Lilly supposed she was grouped among the minorities where life stopped looking beautiful to them, just like how she stopped caring if the weather would be sunny all day. Although it was still fun to clock in to work and to scold and laugh along with her colleagues, the fun could only last long when the routine ended every time she came back to her house plunging into darkness.

She didn’t know what to do with the money she earned but Lilly wasn’t on the level of rich to be subscribing to the notion that money couldn’t buy happiness. She wasn’t so out of touch to not know and not foresee who she could have been if she didn’t work her ass off to be where she was right now.


But right now, she found herself questioning did all matter that much when the one person who understood her had gone. It would have been so easy to not weep after all she had gone through, after all the things that didn’t work out her way. It would have been so easy to just carve a smile and not succumb to this emotion called sorrow had it not been for the fact that Sodsai, her fake mother-in-law, hadn’t touched her heart so softly, so tenderly like this.


It happened so fast. She hadn't even stopped to think that she would outlive Sodsai, even going as far as entertaining the idea that she would have at least the old woman to cry beside her deathbed. They had been drinking and laughing just a few nights ago, and now Lilly could only pour the drink for them and watch the other one remain untouched as she emptied hers.


There was a new year they both were looking forward to, approaching fast like the cancer spreading in her body.
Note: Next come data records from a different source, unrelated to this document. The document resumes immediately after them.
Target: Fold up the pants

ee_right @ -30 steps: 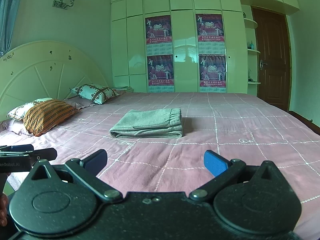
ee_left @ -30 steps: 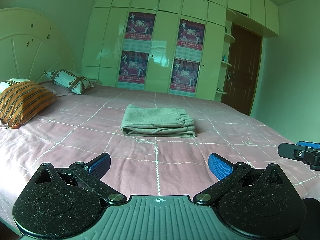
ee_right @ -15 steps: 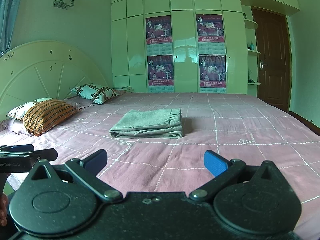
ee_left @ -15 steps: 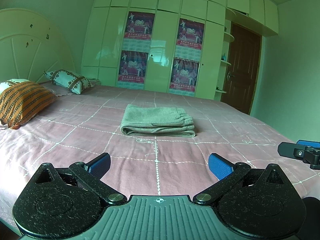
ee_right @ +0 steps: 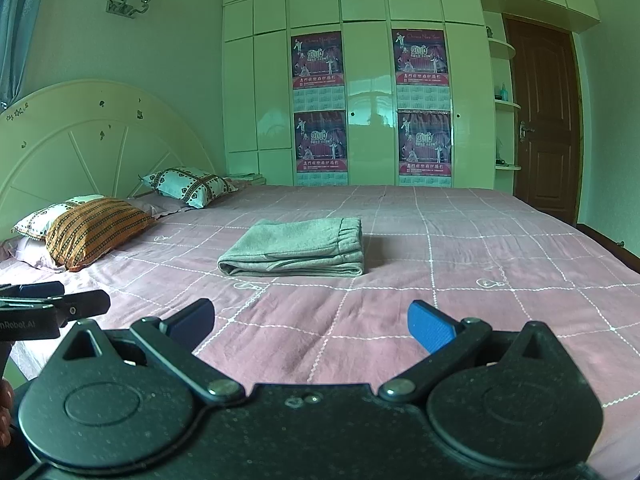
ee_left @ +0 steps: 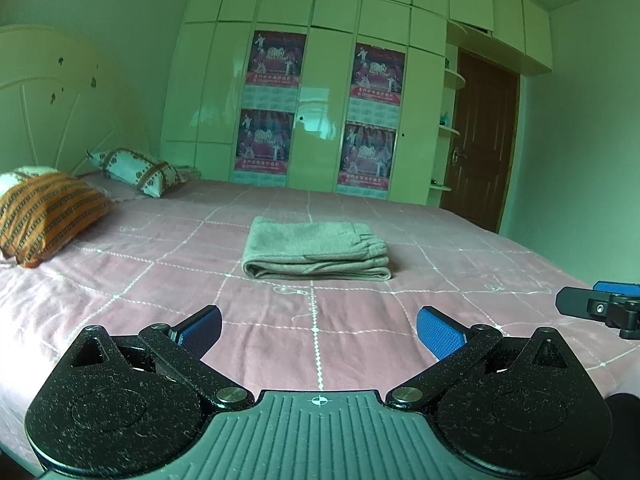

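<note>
Ahead of both hand-held grippers, well beyond their fingertips, the grey-green soft fabric pants lie folded into a compact rectangular stack on the pink quilted bed, elastic waistband toward the right. The left hand-held gripper is released and empty, and the right hand-held gripper likewise, both hanging apart from the cloth. The fold looks finished; doing this well means pulling away level without snagging the stack's near edge.
</note>
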Demonstrator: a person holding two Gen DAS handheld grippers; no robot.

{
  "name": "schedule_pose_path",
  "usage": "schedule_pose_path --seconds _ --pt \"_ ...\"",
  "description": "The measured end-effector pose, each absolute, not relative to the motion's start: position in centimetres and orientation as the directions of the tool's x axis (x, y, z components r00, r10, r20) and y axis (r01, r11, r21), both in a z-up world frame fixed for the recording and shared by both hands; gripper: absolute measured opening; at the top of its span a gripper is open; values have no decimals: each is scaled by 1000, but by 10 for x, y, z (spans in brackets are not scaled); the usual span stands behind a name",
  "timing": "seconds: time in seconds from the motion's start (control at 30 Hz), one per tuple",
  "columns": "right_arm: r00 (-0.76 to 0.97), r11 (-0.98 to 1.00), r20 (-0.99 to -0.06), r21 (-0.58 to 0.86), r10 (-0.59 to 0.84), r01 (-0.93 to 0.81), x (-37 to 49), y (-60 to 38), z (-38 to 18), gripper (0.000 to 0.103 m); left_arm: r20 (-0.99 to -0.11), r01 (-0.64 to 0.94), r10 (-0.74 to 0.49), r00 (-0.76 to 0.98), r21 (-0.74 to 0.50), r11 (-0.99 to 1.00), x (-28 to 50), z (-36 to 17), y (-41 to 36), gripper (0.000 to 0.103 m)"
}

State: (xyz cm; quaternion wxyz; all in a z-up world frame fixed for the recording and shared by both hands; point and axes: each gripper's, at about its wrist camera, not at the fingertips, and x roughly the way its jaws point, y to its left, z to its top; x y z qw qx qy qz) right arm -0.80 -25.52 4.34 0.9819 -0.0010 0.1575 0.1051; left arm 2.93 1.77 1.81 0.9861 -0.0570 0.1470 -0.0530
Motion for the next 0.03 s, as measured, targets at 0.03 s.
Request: schedule_pose_path --seconds 0.03 --pt "928 978 -309 31 207 -208 -9 -255 43 97 -284 89 -122 951 -125 988 30 19 18 103"
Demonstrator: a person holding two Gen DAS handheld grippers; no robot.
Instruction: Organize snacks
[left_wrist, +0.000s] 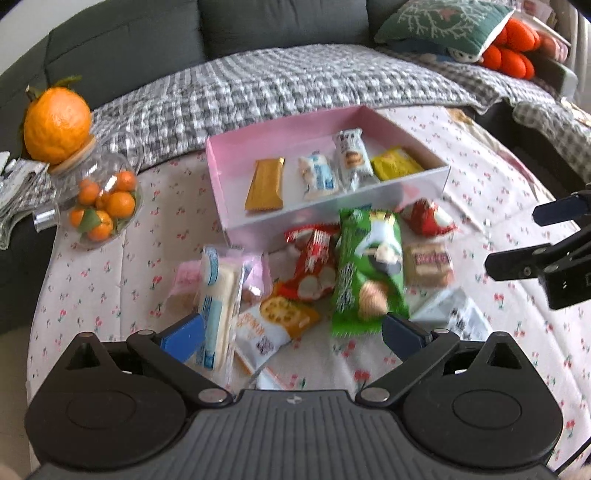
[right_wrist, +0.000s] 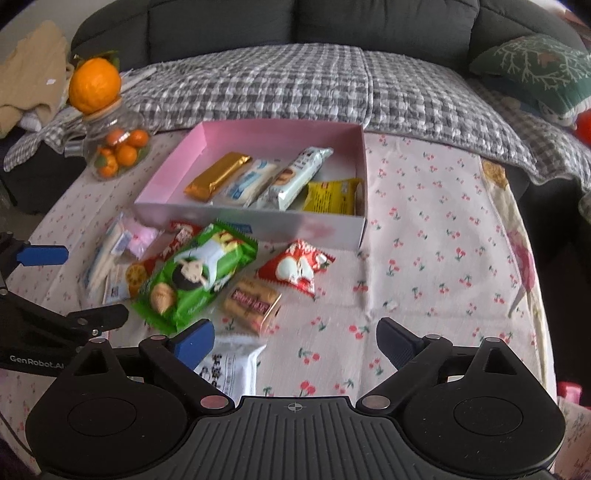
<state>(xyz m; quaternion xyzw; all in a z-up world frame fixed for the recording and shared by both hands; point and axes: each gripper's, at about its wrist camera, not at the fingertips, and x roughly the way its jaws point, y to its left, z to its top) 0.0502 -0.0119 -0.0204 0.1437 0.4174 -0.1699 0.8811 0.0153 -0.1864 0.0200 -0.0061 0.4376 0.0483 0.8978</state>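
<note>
A pink box (left_wrist: 236, 147) (right_wrist: 192, 142) on the cherry-print table holds several snacks: a gold bar (left_wrist: 265, 184) (right_wrist: 218, 175), two white-blue packs (left_wrist: 318, 176) (right_wrist: 248, 182) and a yellow pack (left_wrist: 396, 163) (right_wrist: 330, 196). Loose snacks lie in front of it: a green pack (left_wrist: 367, 269) (right_wrist: 195, 273), red packs (left_wrist: 314, 264) (right_wrist: 295, 267), a biscuit pack (left_wrist: 426, 264) (right_wrist: 253, 301), a white pack (left_wrist: 218, 295). My left gripper (left_wrist: 293, 334) is open and empty above the loose pile. My right gripper (right_wrist: 295, 341) is open and empty, right of the pile.
A glass jar of small oranges (left_wrist: 101, 206) (right_wrist: 120, 149) with a big orange (left_wrist: 55, 125) (right_wrist: 95, 86) on its lid stands at the table's left. A sofa with a checked blanket (left_wrist: 295, 81) (right_wrist: 295, 88) lies behind. A white wrapper (right_wrist: 231, 369) lies near my right gripper.
</note>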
Yet for the first time in the past 15 years of her life, Lilly found herself wishing that it would slow down to a stuttering halt. Found herself wishing that it could allow her to think about the kind of plans she could make, to say the secrets she hadn’t dared reveal and the lies she hadn’t dared confess.


A million scenarios were running through her scrambled mess of a mind of how Sodsai’s reaction would be if Lilly had told the truth to her. And the recurrent ones that stuck to her was a face of acceptance and perhaps a warm hug would follow after.

But she couldn’t know if that would be the case, could she now? And yet, there was an overwhelming sense of desire for her to believe so strongly that the mother wouldn’t be as mad at her as she rightly should be.


So Lilly let a tear or two slip past the wall of her eyes and spill the truth beside the wooden shelter where Sodsai lay within. She told her that life started to look beautiful and it could have been livelier if Sodsai was still around. That Lilly loved her as a mother and promised her that she would worry more and fuss over things, that she would weep in the presence of others. She would live to fight for a life that could be forever, live to dream that she would still be around once she reached Sodsai’s gentle age.


“Happy new year, mother," Lilly muttered. A bitter smile formed on her face and she clinked her glass to the untouched one belonging to Sodsai. Downing the whole glass, she got up from her position and left the coffin, bringing along the memories and promises she made to her.